▶ Work to complete: What you print must match the data line for line.

▶ Data shown:
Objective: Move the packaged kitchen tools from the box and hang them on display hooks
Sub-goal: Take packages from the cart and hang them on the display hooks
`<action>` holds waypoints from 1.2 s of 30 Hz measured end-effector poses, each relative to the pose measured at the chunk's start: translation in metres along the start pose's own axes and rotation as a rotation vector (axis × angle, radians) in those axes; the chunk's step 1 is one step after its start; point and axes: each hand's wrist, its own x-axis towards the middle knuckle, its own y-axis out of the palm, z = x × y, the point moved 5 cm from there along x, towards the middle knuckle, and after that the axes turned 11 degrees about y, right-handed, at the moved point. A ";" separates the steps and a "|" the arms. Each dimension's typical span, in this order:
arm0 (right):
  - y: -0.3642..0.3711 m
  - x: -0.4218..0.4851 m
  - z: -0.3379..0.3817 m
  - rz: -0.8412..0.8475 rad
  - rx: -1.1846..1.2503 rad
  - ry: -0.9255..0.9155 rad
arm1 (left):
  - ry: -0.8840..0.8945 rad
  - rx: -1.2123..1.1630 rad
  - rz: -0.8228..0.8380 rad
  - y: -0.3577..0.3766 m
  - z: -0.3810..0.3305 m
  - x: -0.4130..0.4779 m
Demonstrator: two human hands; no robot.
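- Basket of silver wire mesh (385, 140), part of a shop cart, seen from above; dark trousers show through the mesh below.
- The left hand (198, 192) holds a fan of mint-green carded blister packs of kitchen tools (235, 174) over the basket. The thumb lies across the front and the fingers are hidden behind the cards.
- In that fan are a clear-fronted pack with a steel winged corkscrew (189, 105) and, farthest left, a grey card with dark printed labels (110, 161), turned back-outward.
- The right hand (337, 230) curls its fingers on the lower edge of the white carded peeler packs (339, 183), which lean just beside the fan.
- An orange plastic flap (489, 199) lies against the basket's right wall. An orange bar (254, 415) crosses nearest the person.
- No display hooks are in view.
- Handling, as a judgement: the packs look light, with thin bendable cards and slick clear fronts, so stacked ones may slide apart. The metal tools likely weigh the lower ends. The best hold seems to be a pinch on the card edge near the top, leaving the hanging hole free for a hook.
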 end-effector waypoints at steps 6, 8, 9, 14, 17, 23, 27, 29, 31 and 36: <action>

▶ Problem solution:
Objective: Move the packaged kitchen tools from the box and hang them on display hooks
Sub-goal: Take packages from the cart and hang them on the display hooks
`<action>` holds waypoints from 1.2 s of 30 Hz measured end-effector poses, each relative to the pose measured at the chunk's start: translation in metres along the start pose's own axes and rotation as a rotation vector (axis × angle, radians) in those axes; the chunk's step 1 is one step after its start; point and axes: each hand's wrist, its own x-axis towards the middle knuckle, its own y-axis out of the palm, z = x × y, the point moved 5 cm from there along x, towards the middle knuckle, and after that the axes turned 11 degrees about y, right-handed, at the moved point. A ";" separates the steps and a "|" the arms. Each dimension's typical span, in this order:
arm0 (right):
  - y: -0.3642..0.3711 m
  - x: -0.4218..0.4851 m
  - z: -0.3379..0.3817 m
  - rz: -0.8412..0.8475 rad
  - rx: -1.1846..1.2503 rad
  - ry: -0.9255..0.9155 rad
arm1 (left):
  - ry: -0.8840..0.8945 rad
  - rx: -1.2123..1.1630 rad
  - rz: -0.8228..0.8380 rad
  - y: -0.3577..0.3766 m
  - z: -0.3810..0.3305 m
  - x: -0.4130..0.4779 m
Demonstrator: two human hands; no robot.
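- Basket of silver wire mesh (385, 140), part of a shop cart, seen from above; dark trousers show through the mesh below.
- The left hand (198, 192) holds a fan of mint-green carded blister packs of kitchen tools (235, 174) over the basket. The thumb lies across the front and the fingers are hidden behind the cards.
- In that fan are a clear-fronted pack with a steel winged corkscrew (189, 105) and, farthest left, a grey card with dark printed labels (110, 161), turned back-outward.
- The right hand (337, 230) curls its fingers on the lower edge of the white carded peeler packs (339, 183), which lean just beside the fan.
- An orange plastic flap (489, 199) lies against the basket's right wall. An orange bar (254, 415) crosses nearest the person.
- No display hooks are in view.
- Handling, as a judgement: the packs look light, with thin bendable cards and slick clear fronts, so stacked ones may slide apart. The metal tools likely weigh the lower ends. The best hold seems to be a pinch on the card edge near the top, leaving the hanging hole free for a hook.
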 end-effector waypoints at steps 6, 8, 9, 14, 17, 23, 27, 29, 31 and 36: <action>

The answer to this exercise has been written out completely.